Но через потолочное перекрытие послышалась не «Abbey Road», a «The Man with the Child in His Eyes»[2] Кейт Буш. Джулия ставит эту песню, только если ее обуревают эмоции или когда у нее месячные. У Джулии, должно быть, не жизнь, а малина. Ей восемнадцать лет, через несколько месяцев она уедет из Лужка Черного Лебедя, у нее есть бойфренд со спортивным автомобилем, она получает вдвое больше карманных денег, чем я, и может заставить других людей делать что угодно просто словами.
Одними словами.
Джулия наверху поставила Fleetwood Mac – «Songbird»[3].
По средам папа встает еще затемно, потому что ему надо ехать в Оксфорд на еженедельное совещание в штаб-квартире «Гринландии». Гараж находится под моей спальней, так что я слышу, как взревывает, оживая, папин «Ровер-3500». Если идет дождь, то шины шшшшипят на покрытой лужами дорожке, а капли дождя шмяк-блямс-разбиваются на подъемной двери гаража. На моем будильнике светились техническим зеленым светом цифры: 06:35. Мне осталось ровно 150 минут жизни.
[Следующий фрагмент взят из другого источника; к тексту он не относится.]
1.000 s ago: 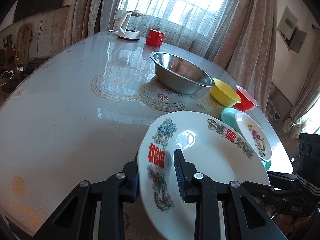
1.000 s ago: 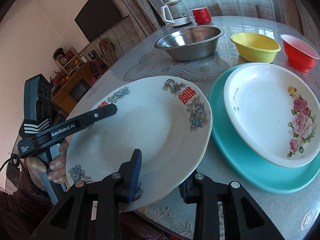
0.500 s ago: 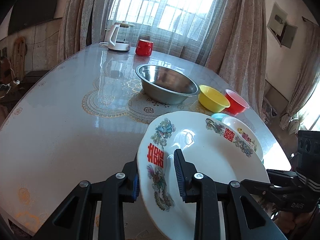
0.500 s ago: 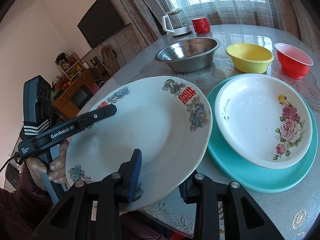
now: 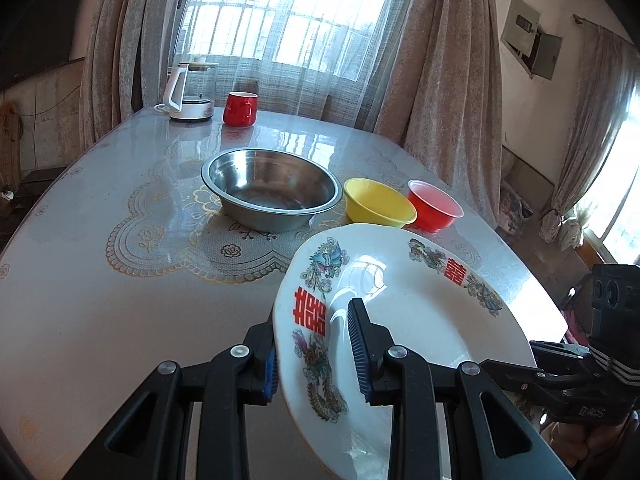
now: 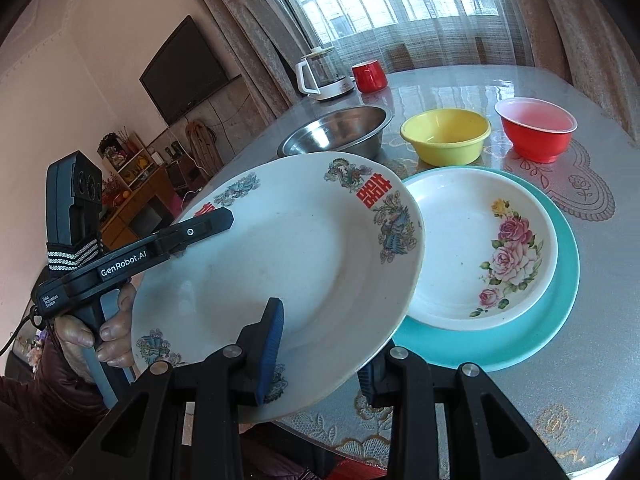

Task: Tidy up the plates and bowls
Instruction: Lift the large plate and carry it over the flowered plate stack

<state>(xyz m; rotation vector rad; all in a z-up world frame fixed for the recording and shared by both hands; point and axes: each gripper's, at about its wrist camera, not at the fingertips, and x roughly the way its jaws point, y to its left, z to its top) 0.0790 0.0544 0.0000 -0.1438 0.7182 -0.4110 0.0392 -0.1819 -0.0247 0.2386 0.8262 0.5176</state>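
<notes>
A large white plate (image 5: 400, 312) with red characters and bird patterns hangs tilted above the table's near edge. My left gripper (image 5: 316, 356) is shut on its left rim, one pad above and one below. My right gripper (image 6: 320, 360) is shut on the near rim of the same plate (image 6: 288, 264), whose far edge overlaps a rose-patterned plate (image 6: 480, 248). That one rests in a teal plate (image 6: 560, 280). Behind stand a steel bowl (image 5: 272, 188), a yellow bowl (image 5: 376, 200) and a red bowl (image 5: 434, 206). In the left wrist view the held plate hides the rose plate.
A white kettle (image 5: 188, 92) and a red mug (image 5: 240, 108) stand at the table's far end by the curtains. A lace-patterned mat (image 5: 192, 240) lies under the steel bowl. A person's hand (image 6: 116, 328) grips the left tool beyond the table edge.
Both grippers have lifted the large plate and carried it toward the rose plate, whose edge it now overlaps. In the left wrist view the rose and teal plates have gone out of sight behind it.
</notes>
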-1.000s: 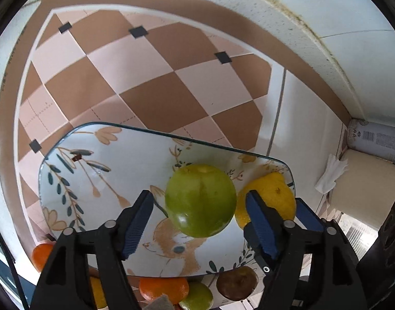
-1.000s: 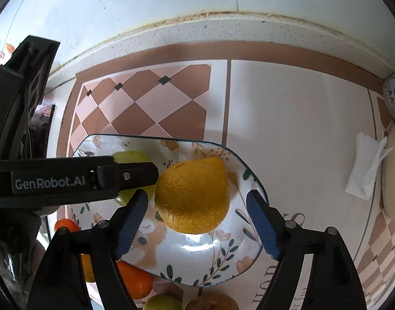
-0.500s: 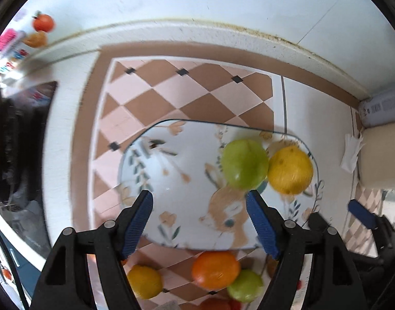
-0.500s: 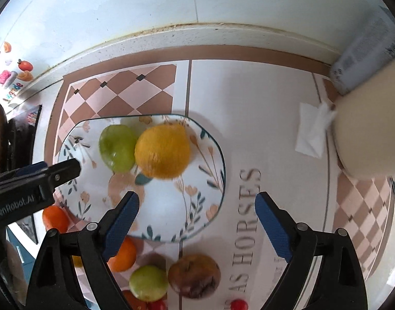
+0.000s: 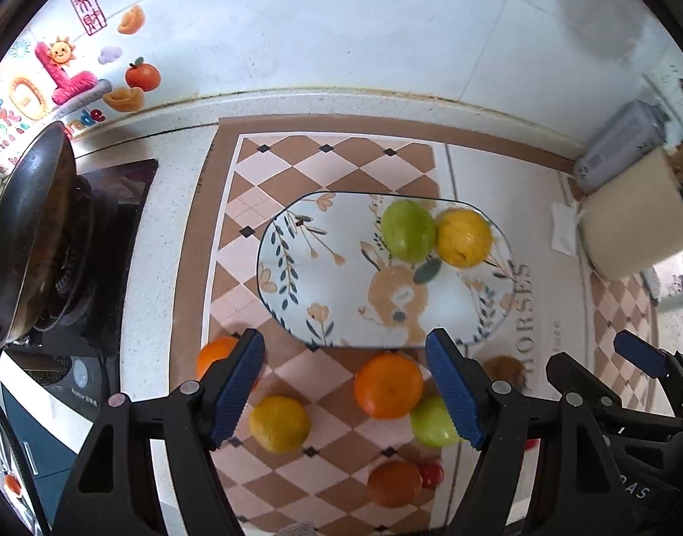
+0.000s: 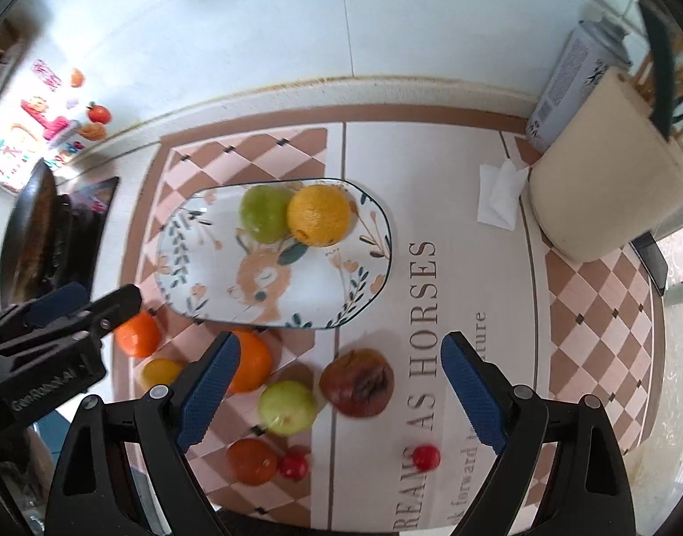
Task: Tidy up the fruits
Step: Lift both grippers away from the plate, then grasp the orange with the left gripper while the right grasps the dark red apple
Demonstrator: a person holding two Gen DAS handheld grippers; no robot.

И всё. Ряды лиц в классе уже выстроились у меня перед глазами, словно фигурки инопланетян в игре «Космические захватчики». Одни будут ржать, другие недоумевать, третьи ужасаться, четвертые – жалеть меня. Кто решает, какое уродство забавно, а какое – трагично? Никто ведь не смеется над слепыми или над людьми, которые дышат с помощью искусственных легких.
Если бы Бог сделал так, чтобы каждая минута продолжалась полгода, я бы достиг средних лет к завтраку и умер от старости к тому времени, как пора будет садиться в школьный автобус. Я готов был проспать целую вечность. Я попытался отогнать мысли о будущем: лег обратно в кровать и представил себе, что потолок – это неразведанная поверхность планеты G-класса, обращающейся вокруг альфы Центавра. На всей планете не было ни живой души. Мне бы не пришлось произносить ни слова.